- To do
Somewhere below is a line with "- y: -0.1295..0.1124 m" and, later, a line with "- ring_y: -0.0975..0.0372"; repeat those two lines and all the lines between them, exactly as they are.

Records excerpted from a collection
────────────────

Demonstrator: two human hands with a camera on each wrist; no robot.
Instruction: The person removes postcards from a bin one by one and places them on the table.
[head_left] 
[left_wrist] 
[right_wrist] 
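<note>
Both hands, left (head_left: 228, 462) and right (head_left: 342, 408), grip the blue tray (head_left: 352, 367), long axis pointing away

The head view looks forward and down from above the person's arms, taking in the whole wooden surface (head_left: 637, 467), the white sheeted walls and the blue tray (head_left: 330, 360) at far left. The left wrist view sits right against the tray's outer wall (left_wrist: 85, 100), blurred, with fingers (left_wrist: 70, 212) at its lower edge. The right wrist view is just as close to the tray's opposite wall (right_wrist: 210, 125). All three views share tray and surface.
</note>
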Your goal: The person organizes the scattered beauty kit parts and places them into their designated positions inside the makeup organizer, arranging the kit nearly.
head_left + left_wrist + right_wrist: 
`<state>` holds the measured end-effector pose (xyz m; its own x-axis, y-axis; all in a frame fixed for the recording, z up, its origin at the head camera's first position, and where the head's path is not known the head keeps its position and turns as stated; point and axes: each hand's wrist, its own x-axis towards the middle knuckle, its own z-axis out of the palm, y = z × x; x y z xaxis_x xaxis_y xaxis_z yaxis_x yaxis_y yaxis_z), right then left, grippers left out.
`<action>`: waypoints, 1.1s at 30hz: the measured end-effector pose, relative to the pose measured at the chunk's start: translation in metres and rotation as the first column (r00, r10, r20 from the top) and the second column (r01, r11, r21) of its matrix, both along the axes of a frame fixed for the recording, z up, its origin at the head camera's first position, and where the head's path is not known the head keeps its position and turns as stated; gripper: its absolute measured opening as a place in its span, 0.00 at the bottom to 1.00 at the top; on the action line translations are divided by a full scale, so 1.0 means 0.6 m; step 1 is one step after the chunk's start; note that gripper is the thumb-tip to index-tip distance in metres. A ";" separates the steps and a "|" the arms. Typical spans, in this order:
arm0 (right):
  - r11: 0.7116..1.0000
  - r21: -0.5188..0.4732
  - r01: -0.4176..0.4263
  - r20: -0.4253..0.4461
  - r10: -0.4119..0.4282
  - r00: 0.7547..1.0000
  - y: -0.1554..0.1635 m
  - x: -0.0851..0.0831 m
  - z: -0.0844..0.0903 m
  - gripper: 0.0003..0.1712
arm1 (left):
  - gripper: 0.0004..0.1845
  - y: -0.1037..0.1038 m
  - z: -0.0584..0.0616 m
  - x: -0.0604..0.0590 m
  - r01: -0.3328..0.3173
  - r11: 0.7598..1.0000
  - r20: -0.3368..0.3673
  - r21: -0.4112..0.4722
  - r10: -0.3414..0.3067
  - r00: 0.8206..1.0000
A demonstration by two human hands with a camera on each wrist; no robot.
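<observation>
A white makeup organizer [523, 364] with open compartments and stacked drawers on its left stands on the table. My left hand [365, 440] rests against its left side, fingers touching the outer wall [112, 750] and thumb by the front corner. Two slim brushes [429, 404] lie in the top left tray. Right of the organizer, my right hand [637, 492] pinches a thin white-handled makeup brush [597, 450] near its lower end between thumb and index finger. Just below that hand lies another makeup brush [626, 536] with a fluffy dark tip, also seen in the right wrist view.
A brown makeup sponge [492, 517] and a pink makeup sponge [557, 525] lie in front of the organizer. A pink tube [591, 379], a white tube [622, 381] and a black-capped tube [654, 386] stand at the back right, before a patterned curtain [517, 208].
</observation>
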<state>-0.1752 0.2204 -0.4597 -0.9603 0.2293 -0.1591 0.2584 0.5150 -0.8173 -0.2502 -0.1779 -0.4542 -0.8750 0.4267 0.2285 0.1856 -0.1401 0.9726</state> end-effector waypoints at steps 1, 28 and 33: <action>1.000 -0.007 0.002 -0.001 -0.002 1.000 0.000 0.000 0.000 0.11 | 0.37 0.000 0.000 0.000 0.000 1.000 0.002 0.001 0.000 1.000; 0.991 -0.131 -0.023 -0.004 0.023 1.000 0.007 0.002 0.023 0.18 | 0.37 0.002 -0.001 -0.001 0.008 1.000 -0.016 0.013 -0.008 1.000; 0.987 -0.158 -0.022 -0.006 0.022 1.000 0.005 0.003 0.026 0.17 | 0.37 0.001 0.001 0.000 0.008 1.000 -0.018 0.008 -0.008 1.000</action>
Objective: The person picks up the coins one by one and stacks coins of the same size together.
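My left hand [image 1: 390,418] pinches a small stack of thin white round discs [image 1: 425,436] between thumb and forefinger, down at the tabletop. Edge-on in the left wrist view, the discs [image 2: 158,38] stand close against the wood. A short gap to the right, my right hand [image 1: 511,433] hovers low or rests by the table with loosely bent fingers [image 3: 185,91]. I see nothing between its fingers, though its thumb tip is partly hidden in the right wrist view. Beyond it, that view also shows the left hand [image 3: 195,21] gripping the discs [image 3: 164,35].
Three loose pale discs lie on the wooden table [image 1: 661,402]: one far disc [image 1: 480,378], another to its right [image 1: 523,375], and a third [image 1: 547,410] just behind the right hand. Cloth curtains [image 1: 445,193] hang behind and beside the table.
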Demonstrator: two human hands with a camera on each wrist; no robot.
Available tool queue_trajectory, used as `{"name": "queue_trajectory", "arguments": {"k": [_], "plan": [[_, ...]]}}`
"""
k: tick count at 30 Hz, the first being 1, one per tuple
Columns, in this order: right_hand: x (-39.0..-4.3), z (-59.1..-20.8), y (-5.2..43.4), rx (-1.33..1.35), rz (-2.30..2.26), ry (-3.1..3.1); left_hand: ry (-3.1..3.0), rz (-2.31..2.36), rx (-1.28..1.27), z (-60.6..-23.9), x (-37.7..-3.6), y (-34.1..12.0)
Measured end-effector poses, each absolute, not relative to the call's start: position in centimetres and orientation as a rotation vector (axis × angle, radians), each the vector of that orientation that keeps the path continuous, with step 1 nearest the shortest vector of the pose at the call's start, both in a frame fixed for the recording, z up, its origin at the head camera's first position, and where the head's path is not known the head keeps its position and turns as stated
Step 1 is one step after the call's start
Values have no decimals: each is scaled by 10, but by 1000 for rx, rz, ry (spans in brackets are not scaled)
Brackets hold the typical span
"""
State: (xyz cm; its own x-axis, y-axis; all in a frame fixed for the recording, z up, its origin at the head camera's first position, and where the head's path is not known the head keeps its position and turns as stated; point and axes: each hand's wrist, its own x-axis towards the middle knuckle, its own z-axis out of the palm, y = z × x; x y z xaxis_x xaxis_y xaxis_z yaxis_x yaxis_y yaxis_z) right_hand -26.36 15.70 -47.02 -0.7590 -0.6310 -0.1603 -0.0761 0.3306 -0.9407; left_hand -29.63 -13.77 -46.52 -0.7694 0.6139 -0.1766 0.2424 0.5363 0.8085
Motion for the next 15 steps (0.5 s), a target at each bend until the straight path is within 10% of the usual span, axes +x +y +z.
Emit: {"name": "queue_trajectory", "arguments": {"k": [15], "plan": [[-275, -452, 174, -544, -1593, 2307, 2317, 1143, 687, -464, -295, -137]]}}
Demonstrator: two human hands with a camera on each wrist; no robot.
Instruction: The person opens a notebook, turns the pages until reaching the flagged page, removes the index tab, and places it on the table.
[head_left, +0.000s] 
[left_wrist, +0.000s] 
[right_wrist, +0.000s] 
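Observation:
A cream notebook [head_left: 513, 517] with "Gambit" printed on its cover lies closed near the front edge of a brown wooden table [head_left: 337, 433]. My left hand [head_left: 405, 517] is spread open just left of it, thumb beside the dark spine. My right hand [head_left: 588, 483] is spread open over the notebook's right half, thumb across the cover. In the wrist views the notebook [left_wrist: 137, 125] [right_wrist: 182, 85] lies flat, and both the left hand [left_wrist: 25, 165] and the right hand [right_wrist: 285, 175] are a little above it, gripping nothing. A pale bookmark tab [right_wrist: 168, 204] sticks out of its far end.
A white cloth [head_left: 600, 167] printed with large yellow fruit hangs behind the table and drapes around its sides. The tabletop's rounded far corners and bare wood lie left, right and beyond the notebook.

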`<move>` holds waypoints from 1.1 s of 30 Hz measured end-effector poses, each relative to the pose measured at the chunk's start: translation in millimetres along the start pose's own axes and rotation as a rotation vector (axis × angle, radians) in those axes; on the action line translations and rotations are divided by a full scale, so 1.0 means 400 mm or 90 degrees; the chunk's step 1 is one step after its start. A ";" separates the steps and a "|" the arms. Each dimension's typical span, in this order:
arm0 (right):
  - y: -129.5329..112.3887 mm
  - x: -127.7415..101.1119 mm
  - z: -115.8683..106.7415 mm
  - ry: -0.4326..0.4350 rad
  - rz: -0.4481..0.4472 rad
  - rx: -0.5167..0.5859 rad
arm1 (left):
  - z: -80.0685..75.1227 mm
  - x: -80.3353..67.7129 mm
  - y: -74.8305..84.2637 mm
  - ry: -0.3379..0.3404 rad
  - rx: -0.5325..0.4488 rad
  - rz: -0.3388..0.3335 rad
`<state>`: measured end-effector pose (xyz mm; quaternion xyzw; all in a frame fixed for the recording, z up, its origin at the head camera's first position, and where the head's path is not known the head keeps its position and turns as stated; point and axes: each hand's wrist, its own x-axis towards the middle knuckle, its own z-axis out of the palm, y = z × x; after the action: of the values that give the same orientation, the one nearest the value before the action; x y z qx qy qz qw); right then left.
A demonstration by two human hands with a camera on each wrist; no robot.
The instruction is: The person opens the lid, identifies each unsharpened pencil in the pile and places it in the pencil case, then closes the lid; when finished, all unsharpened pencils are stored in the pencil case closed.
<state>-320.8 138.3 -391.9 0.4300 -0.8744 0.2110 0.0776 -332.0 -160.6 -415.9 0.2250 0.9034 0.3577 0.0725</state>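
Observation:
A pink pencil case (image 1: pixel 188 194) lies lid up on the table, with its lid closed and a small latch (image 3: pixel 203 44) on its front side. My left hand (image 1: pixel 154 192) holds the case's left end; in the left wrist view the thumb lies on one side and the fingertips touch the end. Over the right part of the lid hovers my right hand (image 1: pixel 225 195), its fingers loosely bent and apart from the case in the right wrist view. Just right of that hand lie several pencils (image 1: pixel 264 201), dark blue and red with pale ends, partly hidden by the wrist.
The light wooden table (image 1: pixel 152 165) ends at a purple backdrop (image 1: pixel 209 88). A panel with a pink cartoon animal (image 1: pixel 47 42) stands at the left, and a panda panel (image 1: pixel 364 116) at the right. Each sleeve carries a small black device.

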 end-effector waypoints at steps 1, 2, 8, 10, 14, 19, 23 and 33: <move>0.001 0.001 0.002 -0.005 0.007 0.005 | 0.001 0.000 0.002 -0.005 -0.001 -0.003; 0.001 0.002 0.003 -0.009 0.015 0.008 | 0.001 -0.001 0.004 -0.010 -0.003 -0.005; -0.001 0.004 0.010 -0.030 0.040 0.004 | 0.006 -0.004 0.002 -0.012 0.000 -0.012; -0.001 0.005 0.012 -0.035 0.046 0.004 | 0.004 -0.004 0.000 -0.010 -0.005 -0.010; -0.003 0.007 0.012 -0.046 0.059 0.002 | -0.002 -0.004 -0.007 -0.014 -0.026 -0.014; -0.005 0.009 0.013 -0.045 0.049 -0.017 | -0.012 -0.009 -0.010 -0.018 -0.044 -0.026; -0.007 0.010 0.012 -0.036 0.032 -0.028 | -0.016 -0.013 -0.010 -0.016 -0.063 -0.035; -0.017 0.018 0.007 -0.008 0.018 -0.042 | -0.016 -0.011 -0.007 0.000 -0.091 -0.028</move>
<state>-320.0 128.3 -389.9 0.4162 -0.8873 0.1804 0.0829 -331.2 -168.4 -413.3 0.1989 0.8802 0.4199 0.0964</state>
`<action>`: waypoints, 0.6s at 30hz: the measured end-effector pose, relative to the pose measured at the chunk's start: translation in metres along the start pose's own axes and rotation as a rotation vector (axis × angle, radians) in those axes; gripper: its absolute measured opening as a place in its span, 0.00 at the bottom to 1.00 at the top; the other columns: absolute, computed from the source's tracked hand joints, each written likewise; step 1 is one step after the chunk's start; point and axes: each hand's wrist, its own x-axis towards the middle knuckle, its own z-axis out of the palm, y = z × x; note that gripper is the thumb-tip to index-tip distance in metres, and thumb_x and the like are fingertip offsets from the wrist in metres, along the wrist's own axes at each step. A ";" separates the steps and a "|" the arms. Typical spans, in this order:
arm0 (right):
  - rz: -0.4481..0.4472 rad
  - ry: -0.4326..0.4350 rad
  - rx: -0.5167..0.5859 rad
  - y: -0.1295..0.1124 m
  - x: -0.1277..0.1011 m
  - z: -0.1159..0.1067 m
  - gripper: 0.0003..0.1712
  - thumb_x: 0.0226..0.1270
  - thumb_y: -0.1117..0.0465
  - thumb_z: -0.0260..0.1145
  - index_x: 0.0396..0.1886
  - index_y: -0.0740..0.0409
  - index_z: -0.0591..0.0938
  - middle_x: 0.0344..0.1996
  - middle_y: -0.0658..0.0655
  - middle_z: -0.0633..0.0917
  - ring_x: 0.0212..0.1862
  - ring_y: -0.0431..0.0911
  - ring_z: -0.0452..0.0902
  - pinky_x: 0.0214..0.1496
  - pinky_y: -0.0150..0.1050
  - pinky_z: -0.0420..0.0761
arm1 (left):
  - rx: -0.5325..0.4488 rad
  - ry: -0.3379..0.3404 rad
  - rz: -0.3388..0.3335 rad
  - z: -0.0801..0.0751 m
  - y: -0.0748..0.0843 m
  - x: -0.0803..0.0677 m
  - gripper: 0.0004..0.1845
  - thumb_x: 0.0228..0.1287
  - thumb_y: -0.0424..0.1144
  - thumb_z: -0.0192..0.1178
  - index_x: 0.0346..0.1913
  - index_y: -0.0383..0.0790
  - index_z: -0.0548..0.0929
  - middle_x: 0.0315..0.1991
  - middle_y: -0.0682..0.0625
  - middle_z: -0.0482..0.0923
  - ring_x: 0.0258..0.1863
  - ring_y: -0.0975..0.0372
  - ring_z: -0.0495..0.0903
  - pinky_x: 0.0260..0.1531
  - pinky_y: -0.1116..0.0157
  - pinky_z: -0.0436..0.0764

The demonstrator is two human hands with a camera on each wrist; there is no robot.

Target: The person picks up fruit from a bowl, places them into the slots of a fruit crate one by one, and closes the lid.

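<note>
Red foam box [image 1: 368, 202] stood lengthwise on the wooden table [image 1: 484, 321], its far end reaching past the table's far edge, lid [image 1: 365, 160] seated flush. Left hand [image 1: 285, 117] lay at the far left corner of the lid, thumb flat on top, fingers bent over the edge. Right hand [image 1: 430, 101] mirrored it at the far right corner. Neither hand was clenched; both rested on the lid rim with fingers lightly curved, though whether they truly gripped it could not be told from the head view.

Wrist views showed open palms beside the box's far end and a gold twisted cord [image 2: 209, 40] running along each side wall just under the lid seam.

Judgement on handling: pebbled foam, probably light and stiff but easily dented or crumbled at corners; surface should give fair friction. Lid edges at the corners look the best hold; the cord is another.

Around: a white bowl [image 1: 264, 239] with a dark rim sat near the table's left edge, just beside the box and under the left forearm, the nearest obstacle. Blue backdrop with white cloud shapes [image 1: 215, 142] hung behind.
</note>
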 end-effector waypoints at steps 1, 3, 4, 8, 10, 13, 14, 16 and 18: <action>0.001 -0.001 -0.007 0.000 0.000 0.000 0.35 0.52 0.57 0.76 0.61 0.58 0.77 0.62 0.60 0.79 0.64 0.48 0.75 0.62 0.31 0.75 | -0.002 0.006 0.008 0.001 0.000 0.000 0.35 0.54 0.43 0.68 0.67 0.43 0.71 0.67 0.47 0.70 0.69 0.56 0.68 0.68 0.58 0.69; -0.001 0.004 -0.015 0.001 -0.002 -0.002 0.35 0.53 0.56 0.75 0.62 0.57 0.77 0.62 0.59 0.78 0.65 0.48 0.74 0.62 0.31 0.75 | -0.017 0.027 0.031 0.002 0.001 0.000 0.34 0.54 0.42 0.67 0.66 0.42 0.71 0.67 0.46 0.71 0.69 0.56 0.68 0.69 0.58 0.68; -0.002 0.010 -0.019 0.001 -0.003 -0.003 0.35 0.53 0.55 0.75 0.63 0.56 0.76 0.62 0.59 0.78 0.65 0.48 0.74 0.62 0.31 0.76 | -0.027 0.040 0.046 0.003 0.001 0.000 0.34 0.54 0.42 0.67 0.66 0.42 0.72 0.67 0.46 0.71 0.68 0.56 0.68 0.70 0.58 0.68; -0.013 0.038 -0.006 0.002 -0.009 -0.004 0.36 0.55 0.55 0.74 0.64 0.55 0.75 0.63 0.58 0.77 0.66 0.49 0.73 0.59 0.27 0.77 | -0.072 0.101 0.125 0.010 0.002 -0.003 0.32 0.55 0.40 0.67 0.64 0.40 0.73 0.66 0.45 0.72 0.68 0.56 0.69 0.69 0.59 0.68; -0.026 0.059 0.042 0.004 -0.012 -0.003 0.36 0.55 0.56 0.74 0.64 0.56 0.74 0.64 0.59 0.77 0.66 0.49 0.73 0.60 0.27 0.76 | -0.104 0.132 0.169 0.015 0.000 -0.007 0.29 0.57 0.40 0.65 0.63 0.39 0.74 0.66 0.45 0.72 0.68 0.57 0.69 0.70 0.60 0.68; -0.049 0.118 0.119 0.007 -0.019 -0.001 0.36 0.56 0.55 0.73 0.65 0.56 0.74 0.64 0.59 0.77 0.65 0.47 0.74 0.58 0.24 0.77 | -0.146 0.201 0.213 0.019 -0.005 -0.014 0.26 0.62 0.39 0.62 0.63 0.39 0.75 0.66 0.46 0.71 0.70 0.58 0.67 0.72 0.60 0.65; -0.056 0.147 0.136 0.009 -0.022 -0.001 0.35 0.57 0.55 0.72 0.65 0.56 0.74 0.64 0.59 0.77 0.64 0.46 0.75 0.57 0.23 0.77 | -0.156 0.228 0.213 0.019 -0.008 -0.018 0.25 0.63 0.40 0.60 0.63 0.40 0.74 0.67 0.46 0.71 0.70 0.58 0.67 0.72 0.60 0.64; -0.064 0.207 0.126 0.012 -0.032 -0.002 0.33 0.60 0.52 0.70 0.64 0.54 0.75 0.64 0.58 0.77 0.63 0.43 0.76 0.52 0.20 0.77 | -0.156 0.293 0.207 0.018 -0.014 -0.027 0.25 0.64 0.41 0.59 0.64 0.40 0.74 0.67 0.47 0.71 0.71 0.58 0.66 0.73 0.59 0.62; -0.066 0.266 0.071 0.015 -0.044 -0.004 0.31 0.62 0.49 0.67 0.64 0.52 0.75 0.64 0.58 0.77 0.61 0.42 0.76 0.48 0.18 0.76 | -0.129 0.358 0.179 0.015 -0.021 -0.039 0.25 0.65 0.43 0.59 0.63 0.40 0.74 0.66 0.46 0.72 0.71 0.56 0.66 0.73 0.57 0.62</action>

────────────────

- Result of the task
  - y: -0.1295..0.1124 m
  - x: -0.1277..0.1011 m
  - z: -0.1159..0.1067 m
  - gripper: 0.0003..0.1712
  - thumb_x: 0.0226..0.1270
  - thumb_y: -0.1117..0.0465
  - thumb_z: -0.0260..0.1145
  - index_x: 0.0396..0.1886
  - index_y: -0.0740..0.0409
  - index_z: -0.0591..0.0938
  - middle_x: 0.0344..0.1996
  - middle_y: -0.0658..0.0655
  - middle_z: -0.0633..0.0917
  - ring_x: 0.0212..0.1862
  - ring_y: -0.0431..0.0911
  - ring_z: -0.0452..0.0902
  - pinky_x: 0.0214..0.1496
  - pinky_y: -0.0150..0.1050
  - pinky_z: -0.0420..0.0761
arm1 (left):
  - rx: -0.5325..0.4488 rad
  - ry: -0.3379..0.3404 rad
  - rz: -0.3388..0.3335 rad
  - z: -0.0801..0.0751 m
  - y: -0.0748..0.0843 m
  - x: -0.0803..0.0677 m
  - gripper: 0.0004..0.1845
  - thumb_x: 0.0228..0.1287
  - thumb_y: -0.0424..0.1144
  - thumb_z: -0.0192..0.1178
  - index_x: 0.0346..0.1913
  - index_y: -0.0383..0.0790
  - index_z: -0.0548..0.0929
  - middle_x: 0.0315..0.1991
  - middle_y: -0.0682..0.0625
  - middle_z: -0.0482..0.0923
  - ring_x: 0.0258..0.1863
  - ring_y: -0.0975..0.0372

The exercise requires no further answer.